• [Work request]: Repeat the stretch of entries below from the line with "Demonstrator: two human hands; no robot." through the line with "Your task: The". Include both ends and add nothing.

== Material shown ==

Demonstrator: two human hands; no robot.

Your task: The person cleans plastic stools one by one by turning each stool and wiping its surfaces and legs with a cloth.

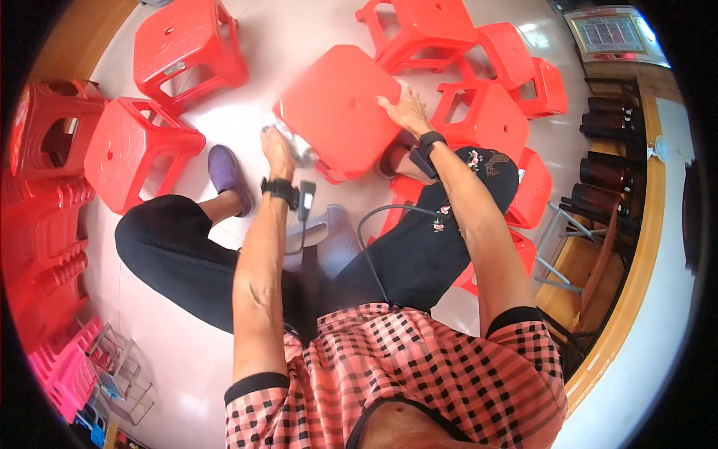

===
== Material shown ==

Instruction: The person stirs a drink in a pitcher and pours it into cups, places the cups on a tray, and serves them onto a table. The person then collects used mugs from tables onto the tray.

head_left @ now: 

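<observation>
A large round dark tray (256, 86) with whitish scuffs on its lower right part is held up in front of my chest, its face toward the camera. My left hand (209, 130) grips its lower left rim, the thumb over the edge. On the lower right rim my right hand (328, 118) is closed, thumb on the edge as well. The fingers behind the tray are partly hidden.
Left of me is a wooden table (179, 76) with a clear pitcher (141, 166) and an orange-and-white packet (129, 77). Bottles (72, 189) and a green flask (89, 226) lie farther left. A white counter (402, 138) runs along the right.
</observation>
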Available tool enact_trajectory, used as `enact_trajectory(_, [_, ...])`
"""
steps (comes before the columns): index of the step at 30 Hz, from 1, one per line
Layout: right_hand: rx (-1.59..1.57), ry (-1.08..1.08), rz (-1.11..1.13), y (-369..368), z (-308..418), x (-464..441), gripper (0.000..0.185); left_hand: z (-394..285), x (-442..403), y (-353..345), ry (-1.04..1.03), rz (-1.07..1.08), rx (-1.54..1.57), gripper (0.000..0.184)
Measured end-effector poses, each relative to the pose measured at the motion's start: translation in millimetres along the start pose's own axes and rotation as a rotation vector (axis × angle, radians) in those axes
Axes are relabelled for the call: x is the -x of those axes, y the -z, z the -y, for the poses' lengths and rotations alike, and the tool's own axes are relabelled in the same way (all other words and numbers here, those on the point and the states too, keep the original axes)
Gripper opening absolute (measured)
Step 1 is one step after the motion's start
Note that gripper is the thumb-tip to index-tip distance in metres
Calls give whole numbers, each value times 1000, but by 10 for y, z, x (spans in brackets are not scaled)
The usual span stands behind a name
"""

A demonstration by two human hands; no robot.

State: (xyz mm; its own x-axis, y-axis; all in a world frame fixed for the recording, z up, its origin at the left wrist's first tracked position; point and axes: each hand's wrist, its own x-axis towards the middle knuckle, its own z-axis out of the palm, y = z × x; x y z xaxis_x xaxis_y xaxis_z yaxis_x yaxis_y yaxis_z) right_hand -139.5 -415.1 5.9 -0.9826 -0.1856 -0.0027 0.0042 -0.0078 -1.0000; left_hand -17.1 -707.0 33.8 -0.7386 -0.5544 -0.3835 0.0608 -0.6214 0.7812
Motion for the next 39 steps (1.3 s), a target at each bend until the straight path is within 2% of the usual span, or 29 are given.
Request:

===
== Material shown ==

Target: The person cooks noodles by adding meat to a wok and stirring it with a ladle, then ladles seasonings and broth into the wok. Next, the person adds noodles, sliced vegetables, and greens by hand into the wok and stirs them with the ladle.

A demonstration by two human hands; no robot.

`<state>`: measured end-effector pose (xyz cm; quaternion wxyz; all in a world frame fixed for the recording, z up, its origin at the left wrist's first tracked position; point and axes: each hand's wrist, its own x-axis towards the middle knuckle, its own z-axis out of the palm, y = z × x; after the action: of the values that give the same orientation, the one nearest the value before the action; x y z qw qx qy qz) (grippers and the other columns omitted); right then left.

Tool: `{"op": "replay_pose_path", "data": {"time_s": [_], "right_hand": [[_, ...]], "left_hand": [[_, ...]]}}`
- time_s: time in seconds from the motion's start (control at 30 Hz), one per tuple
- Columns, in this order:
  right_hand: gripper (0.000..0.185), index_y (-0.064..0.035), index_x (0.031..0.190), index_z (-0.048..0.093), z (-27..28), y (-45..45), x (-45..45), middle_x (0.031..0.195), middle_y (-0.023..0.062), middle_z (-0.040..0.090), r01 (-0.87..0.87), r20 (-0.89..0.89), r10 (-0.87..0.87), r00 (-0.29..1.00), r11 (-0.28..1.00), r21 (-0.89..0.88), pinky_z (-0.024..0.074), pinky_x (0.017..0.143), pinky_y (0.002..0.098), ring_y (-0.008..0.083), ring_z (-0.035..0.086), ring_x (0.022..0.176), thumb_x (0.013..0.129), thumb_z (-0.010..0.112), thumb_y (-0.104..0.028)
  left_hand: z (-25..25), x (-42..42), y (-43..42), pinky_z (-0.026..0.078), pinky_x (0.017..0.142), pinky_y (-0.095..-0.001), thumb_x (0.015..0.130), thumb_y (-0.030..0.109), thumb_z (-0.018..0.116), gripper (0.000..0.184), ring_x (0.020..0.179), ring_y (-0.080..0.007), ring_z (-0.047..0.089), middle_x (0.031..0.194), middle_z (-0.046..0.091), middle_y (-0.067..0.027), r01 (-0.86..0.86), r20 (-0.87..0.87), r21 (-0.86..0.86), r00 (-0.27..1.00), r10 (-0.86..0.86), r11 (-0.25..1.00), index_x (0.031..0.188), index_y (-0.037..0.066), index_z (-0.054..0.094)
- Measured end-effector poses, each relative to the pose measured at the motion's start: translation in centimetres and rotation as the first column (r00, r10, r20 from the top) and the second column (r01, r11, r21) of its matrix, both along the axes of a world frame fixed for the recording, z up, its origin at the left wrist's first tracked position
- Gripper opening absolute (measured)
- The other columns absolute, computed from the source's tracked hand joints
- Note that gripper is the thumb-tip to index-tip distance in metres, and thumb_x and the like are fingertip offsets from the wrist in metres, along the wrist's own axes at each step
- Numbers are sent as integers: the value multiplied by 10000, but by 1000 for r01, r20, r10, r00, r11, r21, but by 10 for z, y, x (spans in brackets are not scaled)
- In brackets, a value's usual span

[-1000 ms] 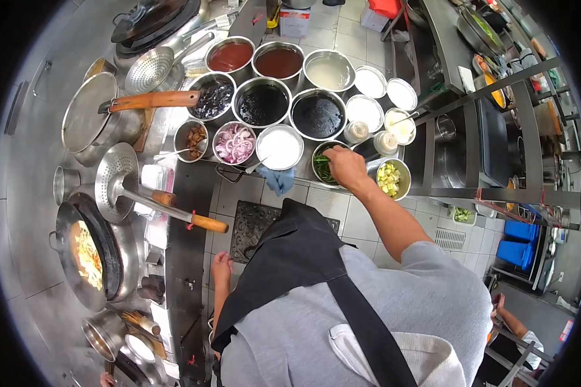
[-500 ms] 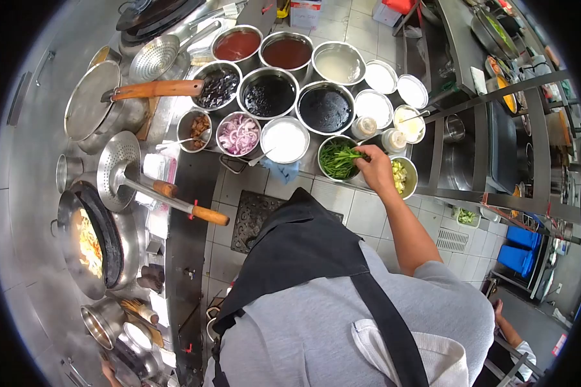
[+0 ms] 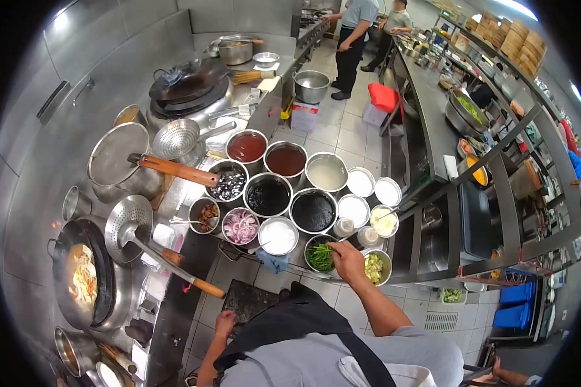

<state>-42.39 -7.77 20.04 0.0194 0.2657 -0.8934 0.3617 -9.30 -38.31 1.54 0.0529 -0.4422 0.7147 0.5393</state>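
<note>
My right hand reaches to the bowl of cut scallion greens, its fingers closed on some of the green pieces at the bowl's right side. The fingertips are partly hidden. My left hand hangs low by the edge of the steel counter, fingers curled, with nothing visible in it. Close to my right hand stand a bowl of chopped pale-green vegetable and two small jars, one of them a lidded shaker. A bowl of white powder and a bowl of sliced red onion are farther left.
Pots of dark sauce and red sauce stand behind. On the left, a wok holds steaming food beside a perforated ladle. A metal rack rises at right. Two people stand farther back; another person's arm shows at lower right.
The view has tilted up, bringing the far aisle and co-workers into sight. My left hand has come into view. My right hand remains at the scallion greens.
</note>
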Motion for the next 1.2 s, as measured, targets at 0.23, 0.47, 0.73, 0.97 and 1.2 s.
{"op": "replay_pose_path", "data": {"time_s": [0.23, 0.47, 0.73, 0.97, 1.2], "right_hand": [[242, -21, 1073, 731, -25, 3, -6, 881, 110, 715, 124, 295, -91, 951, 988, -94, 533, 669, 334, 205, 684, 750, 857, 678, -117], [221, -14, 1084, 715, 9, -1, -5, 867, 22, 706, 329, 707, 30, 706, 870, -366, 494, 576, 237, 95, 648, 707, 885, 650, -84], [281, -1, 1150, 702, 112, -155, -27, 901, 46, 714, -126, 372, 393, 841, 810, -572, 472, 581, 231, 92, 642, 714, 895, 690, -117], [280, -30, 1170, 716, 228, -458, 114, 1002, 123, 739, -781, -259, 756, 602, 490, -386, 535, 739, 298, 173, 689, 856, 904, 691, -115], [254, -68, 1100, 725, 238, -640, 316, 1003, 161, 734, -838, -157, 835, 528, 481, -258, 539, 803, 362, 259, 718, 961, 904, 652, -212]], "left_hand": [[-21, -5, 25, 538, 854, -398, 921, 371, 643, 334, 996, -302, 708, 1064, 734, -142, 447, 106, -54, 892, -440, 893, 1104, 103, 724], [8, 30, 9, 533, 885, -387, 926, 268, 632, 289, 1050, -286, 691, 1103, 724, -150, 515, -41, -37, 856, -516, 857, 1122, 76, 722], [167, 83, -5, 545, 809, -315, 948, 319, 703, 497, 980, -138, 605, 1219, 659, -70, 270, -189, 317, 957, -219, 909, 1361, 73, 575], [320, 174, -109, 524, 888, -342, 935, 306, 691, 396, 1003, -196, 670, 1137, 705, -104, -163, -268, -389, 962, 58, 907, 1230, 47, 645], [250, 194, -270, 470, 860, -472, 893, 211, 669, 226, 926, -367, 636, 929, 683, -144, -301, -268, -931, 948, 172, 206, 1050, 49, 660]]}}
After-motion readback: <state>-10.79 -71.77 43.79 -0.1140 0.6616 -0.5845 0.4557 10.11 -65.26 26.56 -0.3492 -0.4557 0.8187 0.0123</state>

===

• [Solution to this problem]:
Demonstrator: two human hands; no robot.

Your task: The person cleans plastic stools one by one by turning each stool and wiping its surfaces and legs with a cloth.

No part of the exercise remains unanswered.